CHESELDEN, William

CHESELDEN, William. The Anatomy of the Human Body

London, Printed by W. Bowyer, 1730.

 

 

 

£ 1,650

 

8vo. 4 books in 1 volume; ff. 8 (half title, title, dedicatory letter, Preface and Contents), pp. 255 (=355), with 34 engraved plates. It includes the final Syllabus (an anatomical index with several diagrams) and the Appendix, with 3 additional plates. Head and tail pieces, and floriated initials. Early nineteenth-century bookplate of the Tinclars Library, Brampton Vicarage, Westmoreland. “Ex-libris Brent Gration-Maxfield” written on pastedown. Contemporary calf over boards, gilt double-fillet frame on covers and  pairs of horizontal gilt double-fillets for each of the six compartments of the spine, low-raised bands. Fore-edges sprinkled in red. A fine copy, notwithstanding a few minor marginal wormholes to the inner margins of a few leaves in the middle of the book. Fresh, clean and crips internally.

 

Fourth edition of this popular and splendidly illustrated work (first published in 1713) on the anatomy of the human body by the physician William Chelseden F. R. S. (1688-1752), who was in the service of queen Caroline of Ansbach, wife to King George II, and surgeon to St.

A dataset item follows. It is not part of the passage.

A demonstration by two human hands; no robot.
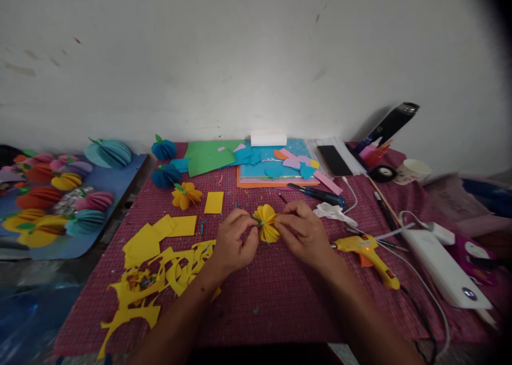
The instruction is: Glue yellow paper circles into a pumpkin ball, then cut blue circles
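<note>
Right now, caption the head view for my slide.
Left hand and right hand hold a yellow paper ornament between yellow scraps and a glue gun.

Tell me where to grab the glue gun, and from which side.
Best by its handle, I'd say, coming from the near right. The glue gun lies on its side, handle slanting toward the near right, nozzle pointing left toward the right hand. Avoid the nozzle: it may be hot, since a light glows on the body.
</note>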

Thomas’s Hospital. He was influential in establishing surgery as a scientific medical profession. Via the medical missionary Benjamin Hobson his work also helped revolutionise medical practices in China and Japan in the 19th century. Furthermore, Cheselden is credited with performing the first known case of full recovery from blindness in 1728, of a blind 13-year-old boy. He described this event at the end of the Appendix to the present work.